• **Problem**
For the listing below, give the count of lines containing "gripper", and no other text.

[[ Dataset excerpt open ]]

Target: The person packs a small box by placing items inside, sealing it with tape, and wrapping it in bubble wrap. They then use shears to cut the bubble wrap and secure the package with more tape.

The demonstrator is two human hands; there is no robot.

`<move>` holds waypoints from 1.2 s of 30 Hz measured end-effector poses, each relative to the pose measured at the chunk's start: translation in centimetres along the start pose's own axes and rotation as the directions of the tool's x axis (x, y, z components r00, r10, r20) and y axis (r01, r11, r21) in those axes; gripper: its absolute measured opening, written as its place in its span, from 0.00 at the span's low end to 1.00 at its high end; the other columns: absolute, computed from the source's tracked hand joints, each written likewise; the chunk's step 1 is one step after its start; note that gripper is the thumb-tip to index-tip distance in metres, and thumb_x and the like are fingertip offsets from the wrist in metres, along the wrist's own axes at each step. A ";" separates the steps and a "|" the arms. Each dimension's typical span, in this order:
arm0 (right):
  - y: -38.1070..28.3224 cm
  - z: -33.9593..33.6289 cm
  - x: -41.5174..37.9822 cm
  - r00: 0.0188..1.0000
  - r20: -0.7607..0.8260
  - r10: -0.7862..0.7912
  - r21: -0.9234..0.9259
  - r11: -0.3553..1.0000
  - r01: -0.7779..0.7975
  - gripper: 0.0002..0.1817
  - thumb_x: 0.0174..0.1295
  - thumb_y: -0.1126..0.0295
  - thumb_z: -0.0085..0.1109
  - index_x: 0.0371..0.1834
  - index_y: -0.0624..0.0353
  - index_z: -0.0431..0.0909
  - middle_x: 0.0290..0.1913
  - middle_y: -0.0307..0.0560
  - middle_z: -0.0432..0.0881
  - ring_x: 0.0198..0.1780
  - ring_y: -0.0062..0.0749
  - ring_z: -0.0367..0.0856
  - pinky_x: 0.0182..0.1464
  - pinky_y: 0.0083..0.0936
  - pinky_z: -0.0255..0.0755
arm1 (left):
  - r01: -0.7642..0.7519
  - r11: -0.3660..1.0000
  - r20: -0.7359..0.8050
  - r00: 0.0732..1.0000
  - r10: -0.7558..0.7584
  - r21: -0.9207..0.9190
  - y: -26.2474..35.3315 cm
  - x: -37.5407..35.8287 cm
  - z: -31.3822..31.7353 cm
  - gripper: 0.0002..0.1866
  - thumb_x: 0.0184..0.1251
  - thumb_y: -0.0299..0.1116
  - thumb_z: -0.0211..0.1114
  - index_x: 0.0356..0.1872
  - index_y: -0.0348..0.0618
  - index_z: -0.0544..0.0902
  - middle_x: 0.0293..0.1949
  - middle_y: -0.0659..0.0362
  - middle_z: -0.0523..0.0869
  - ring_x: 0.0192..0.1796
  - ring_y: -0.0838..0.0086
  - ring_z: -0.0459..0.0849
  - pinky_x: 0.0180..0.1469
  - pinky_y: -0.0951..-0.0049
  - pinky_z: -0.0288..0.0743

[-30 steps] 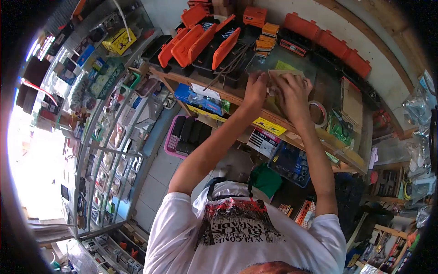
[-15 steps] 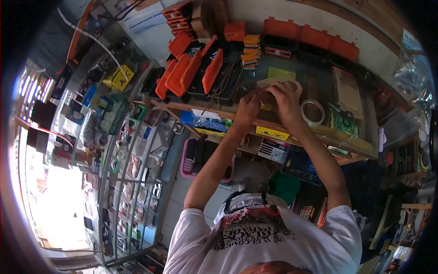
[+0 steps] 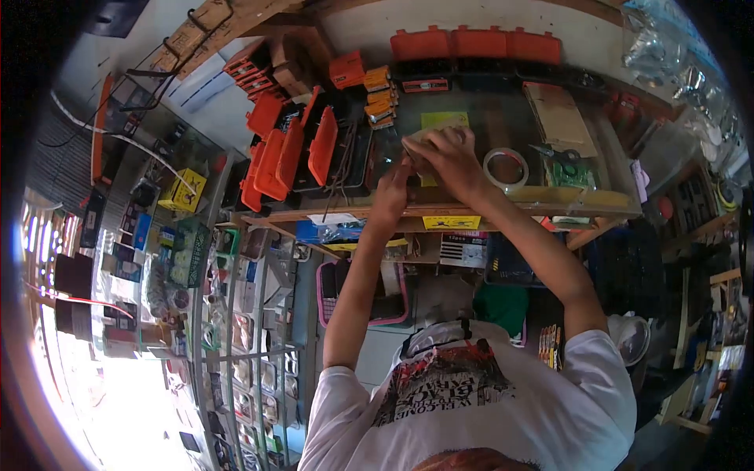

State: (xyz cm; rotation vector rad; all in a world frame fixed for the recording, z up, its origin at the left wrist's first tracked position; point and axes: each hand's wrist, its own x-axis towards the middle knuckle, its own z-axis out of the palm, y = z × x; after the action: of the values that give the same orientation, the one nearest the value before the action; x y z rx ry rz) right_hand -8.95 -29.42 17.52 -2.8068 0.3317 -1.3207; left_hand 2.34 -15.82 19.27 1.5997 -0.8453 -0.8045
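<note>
My left hand and my right hand meet above the glass counter top. Between them is a small tan flat piece that looks like cardboard, mostly hidden by my fingers. The left fingertips pinch its near left side, while the right fingers bend over it from above. A yellow-green sheet lies just beyond my hands, partly covered by them. To the right of my right wrist rests a roll of clear tape. Black-handled scissors lie farther right on a green packet.
Open orange-lidded cases stand on the counter's left. Small orange-yellow boxes are stacked behind. More orange-lidded cases line the wall. Flat cardboard lies at right. A pink basket sits below, and glass shelving stands left.
The view has swung, so the counter appears shifted left. My hands remain together at the tan piece; the right fingers now lie flatter across it.
</note>
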 end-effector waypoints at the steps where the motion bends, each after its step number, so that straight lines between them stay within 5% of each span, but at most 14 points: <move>1: 0.3 0.1 0.1 0.999 0.031 -0.013 0.005 1.000 0.013 0.14 0.61 0.67 0.61 0.51 0.46 0.85 0.51 0.37 0.77 0.59 0.37 0.74 0.68 0.55 0.57 | -0.037 0.998 -0.026 0.999 0.036 -0.054 -0.5 0.0 0.3 0.26 0.82 0.52 0.47 0.65 0.44 0.79 0.50 0.58 0.85 0.35 0.76 0.76 0.38 0.75 0.71; 6: 0.1 -0.9 0.3 0.998 0.034 -0.061 0.016 0.998 0.060 0.16 0.59 0.63 0.64 0.51 0.46 0.84 0.49 0.39 0.80 0.57 0.40 0.77 0.66 0.57 0.59 | -0.286 0.940 -0.012 0.956 0.293 0.187 -2.3 -0.8 -1.3 0.29 0.81 0.57 0.47 0.71 0.50 0.75 0.60 0.59 0.81 0.46 0.75 0.79 0.46 0.74 0.71; 8: -0.2 -0.7 0.2 0.998 -0.023 -0.051 -0.030 0.998 0.050 0.16 0.58 0.61 0.66 0.49 0.46 0.84 0.48 0.40 0.80 0.56 0.41 0.78 0.63 0.57 0.61 | -0.254 0.953 -0.031 0.964 0.263 0.165 -1.1 -3.5 -1.2 0.28 0.80 0.57 0.49 0.70 0.53 0.76 0.63 0.58 0.80 0.51 0.74 0.79 0.48 0.72 0.71; 9: -0.1 0.0 0.0 0.997 -0.067 -0.041 -0.063 0.997 0.037 0.15 0.57 0.60 0.66 0.47 0.47 0.85 0.47 0.40 0.80 0.55 0.42 0.78 0.61 0.57 0.62 | -0.241 0.970 -0.059 0.968 0.243 0.038 0.6 -5.5 -0.3 0.23 0.83 0.44 0.49 0.65 0.37 0.78 0.63 0.53 0.80 0.69 0.64 0.75 0.73 0.67 0.60; 13: 0.2 2.5 -0.8 0.999 -0.049 0.014 -0.043 0.999 -0.017 0.18 0.58 0.59 0.67 0.52 0.44 0.82 0.50 0.38 0.79 0.59 0.37 0.74 0.62 0.53 0.58 | -0.175 0.983 -0.041 0.983 0.177 0.046 -0.7 -8.1 -0.8 0.19 0.82 0.41 0.53 0.62 0.42 0.80 0.58 0.61 0.82 0.45 0.79 0.79 0.44 0.79 0.72; 16: -0.3 1.8 0.3 0.991 0.010 0.136 -0.288 0.949 -0.127 0.20 0.59 0.58 0.67 0.55 0.45 0.82 0.51 0.39 0.78 0.59 0.39 0.73 0.62 0.53 0.59 | -0.199 0.980 -0.066 0.978 0.198 -0.004 -2.5 -8.1 -0.8 0.17 0.83 0.40 0.52 0.58 0.42 0.81 0.53 0.63 0.84 0.32 0.85 0.71 0.31 0.82 0.62; 20: -1.3 -1.1 -1.7 0.922 -0.270 0.277 -0.131 0.938 -0.320 0.20 0.59 0.61 0.68 0.55 0.49 0.80 0.54 0.40 0.78 0.59 0.42 0.72 0.60 0.52 0.60 | -0.243 0.968 0.007 0.970 0.244 -0.064 -4.1 -9.1 -1.1 0.16 0.83 0.41 0.52 0.56 0.41 0.81 0.48 0.60 0.84 0.27 0.84 0.68 0.29 0.81 0.60; 23: -1.3 -7.2 -5.8 0.918 -0.228 0.324 0.089 0.946 -0.312 0.13 0.57 0.59 0.72 0.43 0.46 0.84 0.43 0.40 0.84 0.52 0.43 0.79 0.58 0.53 0.62 | -0.301 0.952 0.063 0.951 0.304 -0.052 -4.8 -10.7 -1.3 0.19 0.82 0.45 0.54 0.56 0.40 0.80 0.46 0.58 0.84 0.26 0.84 0.67 0.27 0.81 0.57; 25: 0.2 -13.0 -9.4 0.834 -0.409 0.372 0.123 0.927 -0.354 0.08 0.59 0.63 0.70 0.40 0.47 0.85 0.36 0.45 0.86 0.42 0.44 0.84 0.47 0.42 0.72 | -0.336 0.941 0.071 0.939 0.338 -0.041 -5.4 -11.7 -1.6 0.21 0.81 0.49 0.55 0.57 0.40 0.79 0.45 0.57 0.83 0.26 0.83 0.68 0.26 0.81 0.57; 28: 5.5 -19.6 -19.2 0.548 -0.419 0.724 0.127 0.644 -0.754 0.09 0.61 0.63 0.67 0.40 0.55 0.87 0.41 0.51 0.88 0.44 0.49 0.87 0.47 0.42 0.80 | -0.183 0.964 0.084 0.976 0.203 -0.195 -7.1 -13.2 -2.1 0.24 0.79 0.53 0.57 0.57 0.40 0.78 0.45 0.56 0.83 0.26 0.83 0.68 0.25 0.81 0.56; 29: 8.8 -20.8 -24.7 0.518 -0.448 0.729 -0.138 0.516 -0.846 0.10 0.65 0.65 0.64 0.43 0.58 0.85 0.45 0.52 0.88 0.45 0.45 0.89 0.45 0.39 0.82 | -0.169 0.962 0.124 0.972 0.198 -0.213 -8.0 -13.2 -2.5 0.23 0.79 0.51 0.58 0.57 0.40 0.78 0.44 0.56 0.84 0.26 0.82 0.68 0.24 0.81 0.56; 30: 11.5 -22.2 -29.4 0.228 -0.366 0.902 -0.225 0.152 -0.963 0.11 0.62 0.62 0.63 0.43 0.55 0.86 0.46 0.52 0.88 0.47 0.50 0.88 0.48 0.43 0.82 | -0.120 0.967 0.143 0.978 0.154 -0.223 -8.5 -13.4 -2.5 0.23 0.79 0.51 0.58 0.57 0.40 0.78 0.44 0.56 0.84 0.26 0.83 0.68 0.24 0.81 0.56; 32: 13.1 -24.0 -36.3 0.108 -0.342 0.933 -0.677 -0.165 -0.718 0.13 0.59 0.61 0.63 0.43 0.53 0.86 0.47 0.53 0.88 0.49 0.55 0.87 0.51 0.50 0.80 | -0.024 0.971 0.177 0.982 0.068 -0.237 -9.2 -13.6 -2.3 0.22 0.79 0.50 0.58 0.57 0.40 0.79 0.43 0.56 0.84 0.26 0.83 0.69 0.24 0.81 0.57; 36: 15.9 -25.0 -42.4 0.065 -0.320 0.945 -0.619 -0.157 -0.770 0.14 0.57 0.61 0.64 0.45 0.53 0.85 0.50 0.55 0.86 0.55 0.57 0.84 0.54 0.55 0.78 | 0.020 0.979 0.220 0.975 0.025 -0.203 -9.0 -13.4 -1.6 0.21 0.79 0.47 0.59 0.55 0.38 0.80 0.42 0.56 0.85 0.25 0.83 0.69 0.25 0.82 0.58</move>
State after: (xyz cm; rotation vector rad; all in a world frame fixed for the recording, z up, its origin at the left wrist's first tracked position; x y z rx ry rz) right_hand -57.25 -34.71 -0.41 -1.7702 2.6060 -0.3608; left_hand -2.20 -2.26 11.56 1.3441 -0.8913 -1.0481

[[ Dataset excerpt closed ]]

• **Finished task**
3